A letter arrived at Antiwar.com last week accusing me of being "in the pay" of Vladimir Meciar for daring to say that the former Slovak prime minister was not the personification of evil. It is an interesting charge. It suggests that no-one can depart from the received wisdom except for the most sordid motives of personal gain. It raises the question: Do advocates of the NOW's line do so out of conviction or for the pay-check? For the record there is precious little loot in writing articles which Rupert Murdoch or Katherine Graham won't print!
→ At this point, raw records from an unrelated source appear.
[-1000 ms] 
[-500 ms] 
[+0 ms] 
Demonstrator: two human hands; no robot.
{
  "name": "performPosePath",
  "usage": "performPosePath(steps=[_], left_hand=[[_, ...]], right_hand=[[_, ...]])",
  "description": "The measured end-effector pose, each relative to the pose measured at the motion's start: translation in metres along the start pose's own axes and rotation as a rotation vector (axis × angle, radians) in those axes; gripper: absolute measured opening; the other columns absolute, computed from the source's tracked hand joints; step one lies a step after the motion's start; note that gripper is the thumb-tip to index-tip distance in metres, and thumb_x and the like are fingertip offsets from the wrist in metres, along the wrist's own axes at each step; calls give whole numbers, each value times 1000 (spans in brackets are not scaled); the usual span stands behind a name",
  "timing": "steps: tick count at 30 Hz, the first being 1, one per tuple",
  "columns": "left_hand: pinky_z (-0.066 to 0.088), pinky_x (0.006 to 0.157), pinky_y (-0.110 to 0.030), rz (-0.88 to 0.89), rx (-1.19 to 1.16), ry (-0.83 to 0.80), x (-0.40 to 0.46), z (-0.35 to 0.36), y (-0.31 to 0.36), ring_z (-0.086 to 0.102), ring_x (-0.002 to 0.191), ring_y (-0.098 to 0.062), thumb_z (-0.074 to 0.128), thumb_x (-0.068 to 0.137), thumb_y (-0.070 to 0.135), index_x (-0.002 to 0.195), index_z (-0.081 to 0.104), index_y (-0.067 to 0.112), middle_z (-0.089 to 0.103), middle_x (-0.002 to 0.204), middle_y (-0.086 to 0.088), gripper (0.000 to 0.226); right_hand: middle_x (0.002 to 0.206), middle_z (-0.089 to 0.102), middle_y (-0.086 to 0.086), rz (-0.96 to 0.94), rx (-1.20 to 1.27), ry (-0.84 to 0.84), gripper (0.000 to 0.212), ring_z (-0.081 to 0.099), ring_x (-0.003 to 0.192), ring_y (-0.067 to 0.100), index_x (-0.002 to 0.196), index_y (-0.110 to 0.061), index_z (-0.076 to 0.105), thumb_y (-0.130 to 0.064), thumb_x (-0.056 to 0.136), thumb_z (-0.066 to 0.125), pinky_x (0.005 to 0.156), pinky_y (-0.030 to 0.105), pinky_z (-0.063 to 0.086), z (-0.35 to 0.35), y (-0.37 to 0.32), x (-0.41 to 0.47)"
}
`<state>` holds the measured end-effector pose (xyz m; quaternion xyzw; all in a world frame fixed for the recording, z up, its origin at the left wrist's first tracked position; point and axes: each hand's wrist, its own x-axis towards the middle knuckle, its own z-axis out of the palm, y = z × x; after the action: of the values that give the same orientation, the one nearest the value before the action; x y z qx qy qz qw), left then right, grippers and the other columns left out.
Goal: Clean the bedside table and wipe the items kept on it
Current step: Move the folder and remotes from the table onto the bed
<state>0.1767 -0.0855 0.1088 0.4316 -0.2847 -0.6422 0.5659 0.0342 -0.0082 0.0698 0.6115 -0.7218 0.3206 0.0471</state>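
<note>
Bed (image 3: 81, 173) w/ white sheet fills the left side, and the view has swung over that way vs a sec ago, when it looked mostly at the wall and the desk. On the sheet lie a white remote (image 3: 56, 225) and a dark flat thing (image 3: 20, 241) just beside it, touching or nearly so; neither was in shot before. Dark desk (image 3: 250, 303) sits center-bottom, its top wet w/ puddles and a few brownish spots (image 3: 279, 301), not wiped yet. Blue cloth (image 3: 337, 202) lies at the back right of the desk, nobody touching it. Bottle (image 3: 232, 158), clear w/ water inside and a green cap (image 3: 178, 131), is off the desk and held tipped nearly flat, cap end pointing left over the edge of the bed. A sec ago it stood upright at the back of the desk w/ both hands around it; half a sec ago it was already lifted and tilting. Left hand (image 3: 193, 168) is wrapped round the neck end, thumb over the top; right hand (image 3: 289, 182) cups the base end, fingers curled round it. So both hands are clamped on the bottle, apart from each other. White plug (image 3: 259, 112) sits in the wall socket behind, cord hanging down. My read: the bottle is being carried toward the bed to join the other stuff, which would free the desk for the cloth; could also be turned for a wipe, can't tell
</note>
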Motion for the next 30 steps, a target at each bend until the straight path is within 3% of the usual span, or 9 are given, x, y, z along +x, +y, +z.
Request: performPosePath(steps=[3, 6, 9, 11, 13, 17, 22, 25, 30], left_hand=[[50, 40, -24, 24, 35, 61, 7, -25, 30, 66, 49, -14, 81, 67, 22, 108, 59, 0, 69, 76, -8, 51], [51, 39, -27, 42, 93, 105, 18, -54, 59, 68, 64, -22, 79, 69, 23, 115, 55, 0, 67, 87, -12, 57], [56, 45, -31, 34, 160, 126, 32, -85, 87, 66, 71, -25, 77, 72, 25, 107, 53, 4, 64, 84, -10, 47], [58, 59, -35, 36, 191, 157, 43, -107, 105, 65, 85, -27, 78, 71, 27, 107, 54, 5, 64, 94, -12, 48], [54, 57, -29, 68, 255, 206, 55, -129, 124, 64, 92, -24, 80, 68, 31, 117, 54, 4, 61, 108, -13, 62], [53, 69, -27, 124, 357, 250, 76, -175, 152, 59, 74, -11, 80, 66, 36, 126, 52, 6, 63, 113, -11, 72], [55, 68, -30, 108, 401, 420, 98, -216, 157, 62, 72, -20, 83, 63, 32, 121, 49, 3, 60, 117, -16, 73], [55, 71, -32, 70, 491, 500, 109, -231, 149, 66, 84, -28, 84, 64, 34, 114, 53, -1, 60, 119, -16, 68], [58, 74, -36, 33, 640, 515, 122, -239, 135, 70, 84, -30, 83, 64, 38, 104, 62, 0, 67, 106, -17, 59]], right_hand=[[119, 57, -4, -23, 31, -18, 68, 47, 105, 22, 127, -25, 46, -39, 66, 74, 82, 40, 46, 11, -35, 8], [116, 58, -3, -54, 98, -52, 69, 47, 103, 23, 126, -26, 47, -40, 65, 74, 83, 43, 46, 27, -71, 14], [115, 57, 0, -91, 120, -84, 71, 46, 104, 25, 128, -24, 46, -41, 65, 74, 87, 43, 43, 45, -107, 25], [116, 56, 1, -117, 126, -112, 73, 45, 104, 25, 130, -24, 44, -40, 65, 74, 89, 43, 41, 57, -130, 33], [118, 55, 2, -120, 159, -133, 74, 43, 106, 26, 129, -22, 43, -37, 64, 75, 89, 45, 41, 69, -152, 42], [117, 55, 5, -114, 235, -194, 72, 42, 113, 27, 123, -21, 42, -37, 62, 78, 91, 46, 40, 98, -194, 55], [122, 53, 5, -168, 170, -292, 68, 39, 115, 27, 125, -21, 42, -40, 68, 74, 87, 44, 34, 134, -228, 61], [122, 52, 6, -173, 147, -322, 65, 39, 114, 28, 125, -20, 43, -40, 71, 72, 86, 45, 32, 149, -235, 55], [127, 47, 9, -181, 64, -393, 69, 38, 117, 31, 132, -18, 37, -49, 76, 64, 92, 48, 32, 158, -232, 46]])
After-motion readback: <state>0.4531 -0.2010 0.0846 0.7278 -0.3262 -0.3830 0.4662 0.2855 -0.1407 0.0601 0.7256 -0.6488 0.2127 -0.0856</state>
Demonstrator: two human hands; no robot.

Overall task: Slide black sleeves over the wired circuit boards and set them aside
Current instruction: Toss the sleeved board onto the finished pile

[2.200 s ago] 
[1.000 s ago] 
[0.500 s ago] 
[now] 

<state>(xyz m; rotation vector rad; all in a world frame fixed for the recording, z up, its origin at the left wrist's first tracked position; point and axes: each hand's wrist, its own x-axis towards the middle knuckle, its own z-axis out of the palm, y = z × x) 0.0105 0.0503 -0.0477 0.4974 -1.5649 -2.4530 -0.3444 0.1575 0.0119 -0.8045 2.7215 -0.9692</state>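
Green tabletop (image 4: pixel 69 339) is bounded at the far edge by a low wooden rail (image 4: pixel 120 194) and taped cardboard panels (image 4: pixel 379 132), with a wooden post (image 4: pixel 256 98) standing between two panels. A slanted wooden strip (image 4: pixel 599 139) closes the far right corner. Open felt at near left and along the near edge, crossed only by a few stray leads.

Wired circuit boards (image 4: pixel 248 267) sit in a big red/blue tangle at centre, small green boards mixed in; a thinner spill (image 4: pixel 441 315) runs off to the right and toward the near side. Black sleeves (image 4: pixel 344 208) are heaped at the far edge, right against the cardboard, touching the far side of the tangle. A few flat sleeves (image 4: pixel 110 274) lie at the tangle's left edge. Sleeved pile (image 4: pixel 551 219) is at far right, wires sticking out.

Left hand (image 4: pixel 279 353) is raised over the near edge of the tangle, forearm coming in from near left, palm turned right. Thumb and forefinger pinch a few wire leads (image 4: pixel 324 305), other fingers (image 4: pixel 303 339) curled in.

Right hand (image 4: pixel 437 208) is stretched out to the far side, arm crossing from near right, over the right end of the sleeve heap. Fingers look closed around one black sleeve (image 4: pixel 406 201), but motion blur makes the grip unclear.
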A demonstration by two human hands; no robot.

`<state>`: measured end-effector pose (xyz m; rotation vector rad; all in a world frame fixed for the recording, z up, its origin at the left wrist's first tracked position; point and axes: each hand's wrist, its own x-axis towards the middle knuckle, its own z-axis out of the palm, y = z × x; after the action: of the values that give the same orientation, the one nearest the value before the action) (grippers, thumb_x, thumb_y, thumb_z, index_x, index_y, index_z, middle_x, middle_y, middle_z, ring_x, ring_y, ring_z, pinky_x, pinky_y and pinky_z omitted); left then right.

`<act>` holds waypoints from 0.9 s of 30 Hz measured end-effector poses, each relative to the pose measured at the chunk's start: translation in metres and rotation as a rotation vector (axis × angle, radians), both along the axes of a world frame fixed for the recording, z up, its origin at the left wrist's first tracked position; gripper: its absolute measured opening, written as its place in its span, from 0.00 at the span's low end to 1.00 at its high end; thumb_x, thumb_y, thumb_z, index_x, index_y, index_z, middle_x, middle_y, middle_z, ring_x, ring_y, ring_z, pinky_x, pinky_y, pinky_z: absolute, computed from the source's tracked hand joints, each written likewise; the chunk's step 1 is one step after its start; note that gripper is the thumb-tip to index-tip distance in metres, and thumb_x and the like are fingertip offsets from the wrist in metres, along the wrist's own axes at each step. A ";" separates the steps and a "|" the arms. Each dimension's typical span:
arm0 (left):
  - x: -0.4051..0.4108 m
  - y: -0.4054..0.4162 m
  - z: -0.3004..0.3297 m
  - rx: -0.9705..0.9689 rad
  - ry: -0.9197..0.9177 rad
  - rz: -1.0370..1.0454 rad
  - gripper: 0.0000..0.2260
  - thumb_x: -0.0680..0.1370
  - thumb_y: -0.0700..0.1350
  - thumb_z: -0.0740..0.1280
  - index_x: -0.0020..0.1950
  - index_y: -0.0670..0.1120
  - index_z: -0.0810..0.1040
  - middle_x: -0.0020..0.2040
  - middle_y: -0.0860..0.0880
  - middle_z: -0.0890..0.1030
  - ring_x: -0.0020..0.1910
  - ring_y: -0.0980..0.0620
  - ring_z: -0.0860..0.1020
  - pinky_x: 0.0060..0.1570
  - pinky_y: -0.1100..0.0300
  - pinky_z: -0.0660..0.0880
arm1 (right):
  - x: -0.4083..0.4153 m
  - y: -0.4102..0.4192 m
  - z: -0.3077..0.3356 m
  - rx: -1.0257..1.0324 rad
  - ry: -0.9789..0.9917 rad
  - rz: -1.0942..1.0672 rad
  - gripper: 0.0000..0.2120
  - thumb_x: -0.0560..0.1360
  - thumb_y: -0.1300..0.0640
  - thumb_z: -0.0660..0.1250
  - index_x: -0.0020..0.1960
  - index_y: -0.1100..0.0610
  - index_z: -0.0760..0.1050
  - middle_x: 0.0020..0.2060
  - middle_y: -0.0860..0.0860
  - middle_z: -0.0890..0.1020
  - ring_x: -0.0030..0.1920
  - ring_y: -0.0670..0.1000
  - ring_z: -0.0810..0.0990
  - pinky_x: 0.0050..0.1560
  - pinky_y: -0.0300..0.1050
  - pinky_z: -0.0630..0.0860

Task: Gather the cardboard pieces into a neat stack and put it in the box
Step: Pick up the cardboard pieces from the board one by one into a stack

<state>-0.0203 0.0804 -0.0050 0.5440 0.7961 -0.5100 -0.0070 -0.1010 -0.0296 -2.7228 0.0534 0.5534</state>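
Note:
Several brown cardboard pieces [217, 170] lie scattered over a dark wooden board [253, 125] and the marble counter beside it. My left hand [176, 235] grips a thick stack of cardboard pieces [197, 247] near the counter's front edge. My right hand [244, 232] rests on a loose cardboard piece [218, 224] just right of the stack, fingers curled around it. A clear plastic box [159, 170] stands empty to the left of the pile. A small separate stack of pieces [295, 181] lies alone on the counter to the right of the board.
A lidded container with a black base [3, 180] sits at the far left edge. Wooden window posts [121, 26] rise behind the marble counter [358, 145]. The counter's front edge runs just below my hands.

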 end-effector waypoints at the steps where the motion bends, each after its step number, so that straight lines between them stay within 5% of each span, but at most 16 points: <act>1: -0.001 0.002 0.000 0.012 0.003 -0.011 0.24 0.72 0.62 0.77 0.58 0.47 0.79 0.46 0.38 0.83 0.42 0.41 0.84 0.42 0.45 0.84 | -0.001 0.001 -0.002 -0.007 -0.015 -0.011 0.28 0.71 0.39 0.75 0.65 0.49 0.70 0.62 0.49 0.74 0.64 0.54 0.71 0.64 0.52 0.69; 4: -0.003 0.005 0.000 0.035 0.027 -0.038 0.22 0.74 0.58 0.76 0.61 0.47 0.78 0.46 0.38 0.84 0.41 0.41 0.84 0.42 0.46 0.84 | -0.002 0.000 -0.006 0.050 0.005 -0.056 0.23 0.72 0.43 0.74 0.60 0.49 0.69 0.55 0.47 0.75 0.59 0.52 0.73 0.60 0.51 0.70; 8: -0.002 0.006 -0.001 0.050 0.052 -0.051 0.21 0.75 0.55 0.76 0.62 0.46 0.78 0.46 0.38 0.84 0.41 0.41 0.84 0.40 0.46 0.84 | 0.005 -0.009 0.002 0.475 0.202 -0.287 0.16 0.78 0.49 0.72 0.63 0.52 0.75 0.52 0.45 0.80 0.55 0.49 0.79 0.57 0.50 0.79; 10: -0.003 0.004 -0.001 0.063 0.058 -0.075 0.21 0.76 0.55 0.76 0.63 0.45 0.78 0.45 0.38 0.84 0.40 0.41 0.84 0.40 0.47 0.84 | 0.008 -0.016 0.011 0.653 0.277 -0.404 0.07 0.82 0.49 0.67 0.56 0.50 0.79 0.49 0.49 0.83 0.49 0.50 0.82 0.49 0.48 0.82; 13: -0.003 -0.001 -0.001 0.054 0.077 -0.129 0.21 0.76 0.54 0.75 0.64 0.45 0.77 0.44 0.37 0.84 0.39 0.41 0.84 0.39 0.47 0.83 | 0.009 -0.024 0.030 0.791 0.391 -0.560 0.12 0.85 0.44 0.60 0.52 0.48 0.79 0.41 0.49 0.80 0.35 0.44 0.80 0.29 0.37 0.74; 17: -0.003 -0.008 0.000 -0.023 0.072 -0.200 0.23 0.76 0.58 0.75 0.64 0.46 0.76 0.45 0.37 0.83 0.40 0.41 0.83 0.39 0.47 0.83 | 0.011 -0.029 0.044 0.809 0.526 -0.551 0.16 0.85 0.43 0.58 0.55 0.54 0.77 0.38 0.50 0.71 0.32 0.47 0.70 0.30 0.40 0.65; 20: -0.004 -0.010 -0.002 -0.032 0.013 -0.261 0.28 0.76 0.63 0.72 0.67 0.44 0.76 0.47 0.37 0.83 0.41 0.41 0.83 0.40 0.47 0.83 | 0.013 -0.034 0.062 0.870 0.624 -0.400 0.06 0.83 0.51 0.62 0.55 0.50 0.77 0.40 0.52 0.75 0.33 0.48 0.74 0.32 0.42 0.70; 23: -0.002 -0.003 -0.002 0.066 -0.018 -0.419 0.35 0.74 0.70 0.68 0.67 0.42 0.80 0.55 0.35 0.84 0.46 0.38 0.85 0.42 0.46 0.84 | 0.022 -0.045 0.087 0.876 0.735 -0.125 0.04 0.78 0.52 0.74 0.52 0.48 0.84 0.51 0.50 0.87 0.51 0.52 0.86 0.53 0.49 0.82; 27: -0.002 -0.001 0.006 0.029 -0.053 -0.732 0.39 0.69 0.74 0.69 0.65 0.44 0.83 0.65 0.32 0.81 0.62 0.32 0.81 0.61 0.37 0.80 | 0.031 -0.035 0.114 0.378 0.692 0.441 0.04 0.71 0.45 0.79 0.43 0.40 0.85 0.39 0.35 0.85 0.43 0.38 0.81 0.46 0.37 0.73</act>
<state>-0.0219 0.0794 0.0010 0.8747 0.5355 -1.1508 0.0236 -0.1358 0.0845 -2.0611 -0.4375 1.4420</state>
The charge that anyone doubting Meciar's guilt as proven by innuendo and abuse in the New York Times is a paid agent of the retrograde Slovak is nothing new. As someone who has looked into human rights abuses in the former communist world over the past 10 years abuse has been all too frequent for coming to different conclusions to other human rights groups. Either one is "paid" or "right-wing" sometimes "Communist" and in the pay of the KGB or, in one of the most extreme cases, a cocaine addict – again, being "paid" to fund my habit.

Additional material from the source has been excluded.